En España la mayoría de vehículos son manuales por lo que utilizan la caja de marchas para adaptarse a la velocidad y necesidades de la conducción.
La durabilidad de la caja de cambios y el embrague depende en gran medida de los hábitos de los conductores. Si cometes alguno de los siguientes, te interesa corregirlo cuanto antes ya que las averías suelen ser bastante costosas
1. Pisar en exceso el embrague (o usarlo como reposapiés).
El mal uso del pedal de embrague es una causa común de fallos prematuros en el embrague. Muchos conductores mantienen pisado constantemente este pedal, lo cual puede resultar en un desgaste acelerado y un consumo de combustible innecesario.
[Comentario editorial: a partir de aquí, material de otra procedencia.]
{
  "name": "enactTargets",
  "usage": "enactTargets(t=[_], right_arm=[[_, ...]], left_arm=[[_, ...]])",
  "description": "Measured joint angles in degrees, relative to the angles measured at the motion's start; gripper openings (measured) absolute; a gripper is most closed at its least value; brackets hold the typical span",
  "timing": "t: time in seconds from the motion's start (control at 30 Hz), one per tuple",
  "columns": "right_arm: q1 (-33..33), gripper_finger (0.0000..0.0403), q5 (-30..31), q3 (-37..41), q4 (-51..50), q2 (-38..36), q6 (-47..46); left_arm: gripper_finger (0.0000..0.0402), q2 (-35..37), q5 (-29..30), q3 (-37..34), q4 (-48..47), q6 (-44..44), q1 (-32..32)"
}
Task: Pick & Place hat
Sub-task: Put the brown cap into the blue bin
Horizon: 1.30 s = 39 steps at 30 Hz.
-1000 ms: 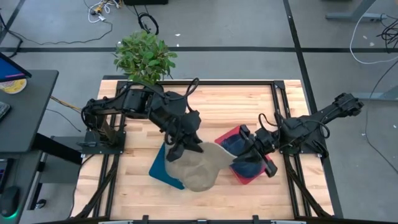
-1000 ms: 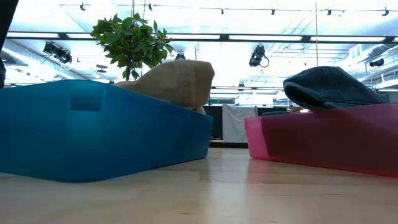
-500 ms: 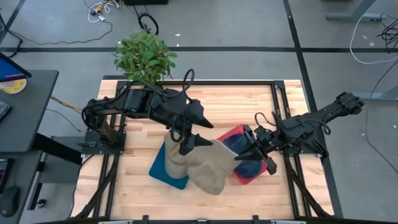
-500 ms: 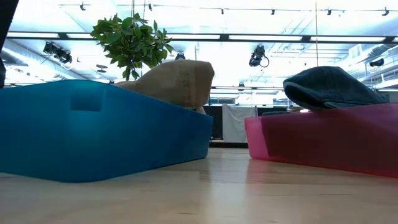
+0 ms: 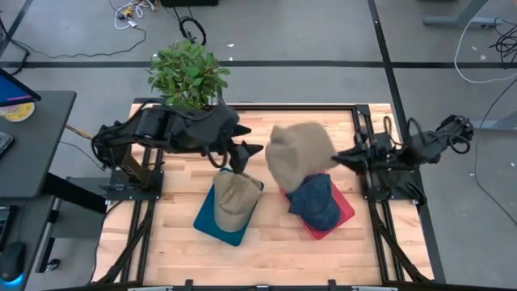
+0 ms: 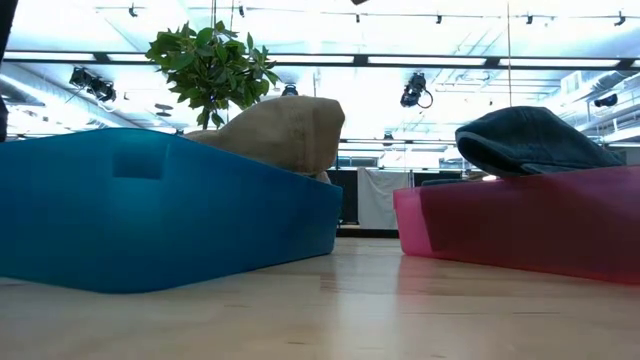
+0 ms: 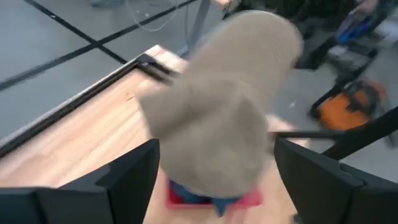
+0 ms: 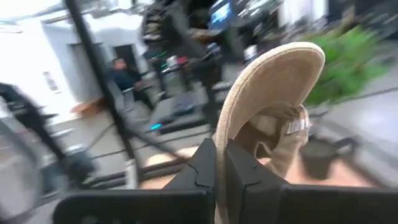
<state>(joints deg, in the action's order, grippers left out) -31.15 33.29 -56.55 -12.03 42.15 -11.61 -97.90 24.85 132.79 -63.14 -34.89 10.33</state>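
Note:
One tan hat (image 5: 234, 200) lies in the blue bin (image 5: 208, 222), its crown rising over the bin wall (image 6: 285, 128). A second tan hat (image 5: 299, 152) hangs in the air above the red bin (image 5: 343, 212), with my right gripper (image 5: 336, 158) shut on it. A dark blue hat (image 5: 315, 202) lies in the red bin. My left gripper (image 5: 245, 153) stands open by the blue bin's far side, touching nothing. In its wrist view that hat (image 7: 224, 106) shows farther off, beyond its fingers. My right gripper pinches the brim's edge (image 8: 225, 134) of the lifted tan hat between its two fingers. The fingers come about level from the table's right side. The hat is lifted clear and reaches from the fingers toward the table's left, its inside and label (image 8: 295, 127) turned to the wrist camera.
A potted plant (image 5: 187, 74) stands at the table's far left edge. Black frame rails (image 5: 359, 137) run along the table's edges. Bare wood (image 5: 275, 250) lies in front of the two bins.
My left gripper has opened, let go of the hats over the blue bin and drawn back toward the far left. My right gripper has risen and pulled toward the table's right and far edge, lifting one tan hat clear. The other tan hat stays in the blue bin.

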Motion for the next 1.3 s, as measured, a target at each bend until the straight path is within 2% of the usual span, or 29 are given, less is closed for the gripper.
enactTargets(t=[0.07, 0.13, 0.33, 0.4, 0.5, 0.67, 0.77, 0.9, 1.2, 1.3], right_arm=[[-0.8, 0.0004, 4.3, 0.0, 3.5, -0.1, 3.8], [-1.4, 0.0004, 5.9, 0.0, 8.2, -0.2, 8.1], [-2.9, 0.0004, 2.4, 0.0, 20.9, 0.7, 17.4], [-3.4, 0.0004, 1.2, 0.0, 23.7, 0.7, 19.4], [-3.9, 0.0004, -0.1, 0.0, 27.6, 0.6, 21.5], [-4.0, 0.0004, -6.0, 0.0, 35.6, 1.7, 24.2], [-4.0, 0.0004, -8.5, 0.0, 36.6, 2.5, 25.0], [-4.0, 0.0004, -9.3, 0.0, 36.6, 3.9, 24.5], [-3.8, 0.0004, -10.2, 0.0, 39.9, 5.5, 26.9], [-3.8, 0.0004, -8.8, 0.0, 40.0, 5.4, 27.6]], left_arm=[[0.0312, 0.6, 0.4, 0.0, 0.8, -2.0, 0.4], [0.0307, 1.1, 0.6, 0.0, -0.6, -5.1, 1.4], [0.0305, 3.0, 11.2, 0.0, -1.9, -9.6, 3.9], [0.0305, 3.5, 12.5, 0.0, -1.4, -10.5, 3.7], [0.0305, 3.9, 12.4, 0.0, 4.2, -10.2, 3.6], [0.0305, 4.1, 4.0, 0.0, 16.0, -10.8, 1.8], [0.0305, 3.8, 2.2, 0.0, 19.5, -12.6, 0.3], [0.0305, 2.9, 1.4, 0.0, 22.9, -12.9, -0.8], [0.0305, -0.7, -9.8, 0.0, 29.4, -14.0, -3.3], [0.0305, -1.6, -14.0, 0.0, 33.1, -13.5, -3.4]])
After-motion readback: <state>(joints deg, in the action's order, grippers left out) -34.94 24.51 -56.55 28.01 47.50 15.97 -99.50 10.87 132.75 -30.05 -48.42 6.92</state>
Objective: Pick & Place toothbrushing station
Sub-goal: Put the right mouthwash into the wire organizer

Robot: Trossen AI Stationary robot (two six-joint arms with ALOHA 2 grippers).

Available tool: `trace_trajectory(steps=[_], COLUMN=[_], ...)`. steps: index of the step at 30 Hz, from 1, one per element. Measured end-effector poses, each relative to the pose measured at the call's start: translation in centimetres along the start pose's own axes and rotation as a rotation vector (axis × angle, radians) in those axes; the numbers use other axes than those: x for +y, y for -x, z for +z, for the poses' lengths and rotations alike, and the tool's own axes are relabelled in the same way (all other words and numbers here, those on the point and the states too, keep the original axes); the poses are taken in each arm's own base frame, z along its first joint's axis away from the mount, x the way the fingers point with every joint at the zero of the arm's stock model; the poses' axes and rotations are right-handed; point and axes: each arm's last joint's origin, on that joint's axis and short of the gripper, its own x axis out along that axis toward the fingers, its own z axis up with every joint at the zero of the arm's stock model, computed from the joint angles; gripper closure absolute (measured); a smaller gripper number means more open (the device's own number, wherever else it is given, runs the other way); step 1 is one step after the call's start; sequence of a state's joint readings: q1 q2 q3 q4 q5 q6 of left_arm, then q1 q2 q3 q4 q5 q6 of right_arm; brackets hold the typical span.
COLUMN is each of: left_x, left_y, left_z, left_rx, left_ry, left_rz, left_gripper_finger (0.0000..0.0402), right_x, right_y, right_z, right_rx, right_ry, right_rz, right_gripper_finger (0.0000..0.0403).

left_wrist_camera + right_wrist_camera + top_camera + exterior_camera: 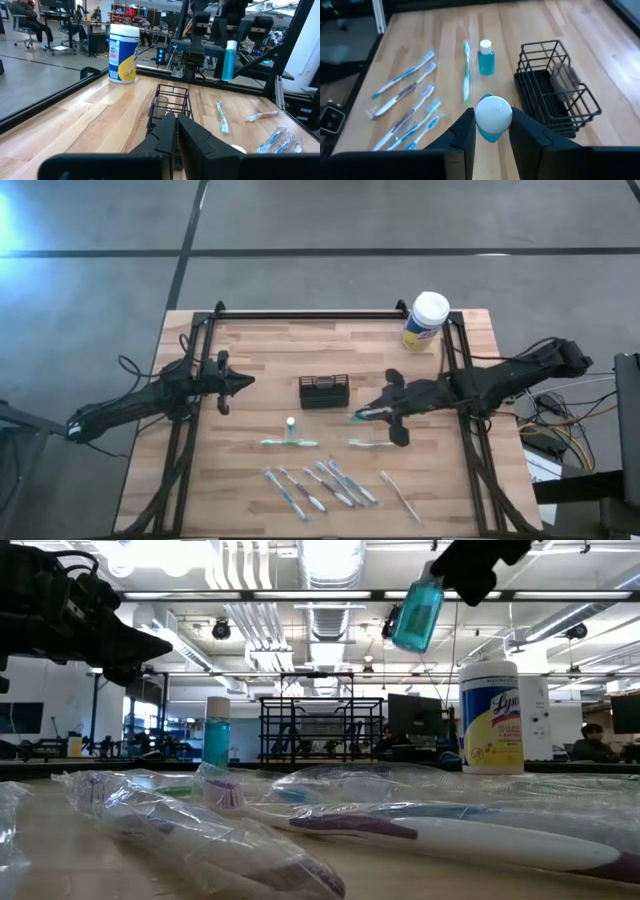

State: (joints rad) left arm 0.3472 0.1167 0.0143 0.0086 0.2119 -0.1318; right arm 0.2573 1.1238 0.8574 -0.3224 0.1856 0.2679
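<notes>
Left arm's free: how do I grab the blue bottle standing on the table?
Grip the standing bottle across its body, just under the white cap, from above: it is upright, with a green tube lying close beside it. Open the shut left gripper first; the right gripper holds another bottle.

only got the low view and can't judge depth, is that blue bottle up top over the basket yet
observer: no, the right gripper holds the bottle in the air beside the basket, not above it
operator: is the basket empty
observer: no, a small grey thing lies inside it
operator: left arm in the way
observer: no, the left gripper is shut and sits off the basket's other side
</notes>
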Motion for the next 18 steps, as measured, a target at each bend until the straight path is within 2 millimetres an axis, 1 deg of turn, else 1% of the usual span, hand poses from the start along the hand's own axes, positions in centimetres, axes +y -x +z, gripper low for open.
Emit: trace_trajectory(steps=[3, 6, 11, 14, 18], left_x=[0.0, 0.0, 0.0, 0.0, 0.0], left_y=[0.0, 0.0, -0.1, -0.1, -0.1], left_z=[0.0, -0.1, -0.1, -0.1, -0.1], left_rx=[0.002, 0.006, 0.008, 0.009, 0.009], left_ry=[0.0, 0.001, 0.001, 0.001, 0.001], left_rz=[0.001, 0.002, 0.003, 0.004, 0.005], left_gripper_finger=[0.0376, 0.0378, 0.0376, 0.0377, 0.0378], right_x=[-0.5, -1.0, -2.0, -2.6, -3.3], right_y=[1.4, 2.5, 4.0, 4.7, 5.6], right_z=[-0.7, -1.9, -4.3, -5.9, -7.5], right_rx=[-0.087, -0.18, -0.318, -0.367, -0.432], right_ry=[-0.015, -0.034, -0.064, -0.071, -0.056], right_rz=[0.023, 0.049, 0.067, 0.071, 0.047], right_gripper_finger=[0.0316, 0.0316, 0.0316, 0.0316, 0.0314])
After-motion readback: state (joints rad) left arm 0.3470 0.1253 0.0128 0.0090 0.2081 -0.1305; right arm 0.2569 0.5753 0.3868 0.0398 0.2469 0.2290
2. Dejar patinar el embrague.
Se parece un poco al punto anterior. El fenómeno del patinaje del embrague ocurre cuando el pedal no se suelta completamente al cambiar de marcha. Esto puede resultar en un desgaste del disco del embrague, además de producir ruidos molestos y un olor como a quemado.
3. No pisar el embrague hasta el fondo.
Es importante pisar completamente el pedal del embrague para evitar forzar el mecanismo de la transmisión. No hacerlo puede ocasionar un desgaste prematuro de los componentes.
4. Soltar el pie del embrague lentamente en subidas de marcha.
Cuando estamos aumentando la velocidad y cambiamos a una marcha superior, es importante retirar el pie del embrague con rapidez. Lo ideal es pisar el embrague, seleccionar la siguiente marcha y liberar el pie mientras ajustamos el acelerador. Este proceso debe ser rápido, tomando solo uno o dos segundos. Pero tampoco lo sueltes bruscamente.
5. Soltar el pie bruscamente al reducir la marcha.
Algo parecido al punto anterior, también es importante que, al reducir de marcha, debemos soltar el embrague suavemente para permitir que los sincronizadores de la caja de cambios realicen su trabajo correctamente.
6. Hacer atajos en el recorrido de la palanca.
En este punto no nos referimos a omitir marchas, es decir, pasar de tercera a quinta o de cuarta a segunda directamente —lo cual se puede realizar correctamente siempre que la marcha seleccionada coincida con las revoluciones adecuadas—. Lo no se debe ignorar es el patrón de movimiento de la palanca de cambios.
Al cambiar de primera a segunda, el movimiento suele ser una línea recta hacia abajo. Sin embargo, al cambiar de segunda a tercera, el movimiento es diferente. La palanca está diseñada para subir de marcha en un patrón escalonado. Muchas personas realizan un movimiento oblicuo, lo que puede causar desgaste en los engranajes de la transmisión y las varillas.
7. Pisar el embrague con punto muerto.
Es recomendable quitar el pie del embrague al detener el vehículo en un semáforo para evitar un desgaste innecesario y no aporta nada.
8. Punto de fricción en pendientes.
Aunque es algo que nos suelen enseñar en las autoescuelas, si no conduces a diario por sitios con pendientes, puede que se te olvide. El problema es que usar el punto de fricción en pendientes puede causar un desgaste excesivo del embrague. Para ello, ante una pendiente es mejor utilizar el freno de mano como una alternativa más segura.
9. Poner marcha atrás sin detenerse.
Intentar engranar la marcha atrás mientras el vehículo está en movimiento puede dañar los componentes de la transmisión.
10. Dejar la mano en la palanca de cambios.
Puede resultarte cómodo como conductor, pero dejar la mano en la palanca de cambios puede ejercer una presión constante sobre los engranajes internos, lo que puede provocar un desgaste prematuro de las piezas.
11. Olvidar el cambio del fluido de la transmisión.
Es esencial cambiar el fluido de la transmisión según las recomendaciones del fabricante para mantenerla en óptimas condiciones y prevenir averías costosas.
Algunos de estos hábitos son adquiridos por los conductores y puede ser difícil cambiarlos a corto plazo, pero es verdad que ayudarán a prolongar la vida útil del embrague y la caja de cambios de tu vehículo.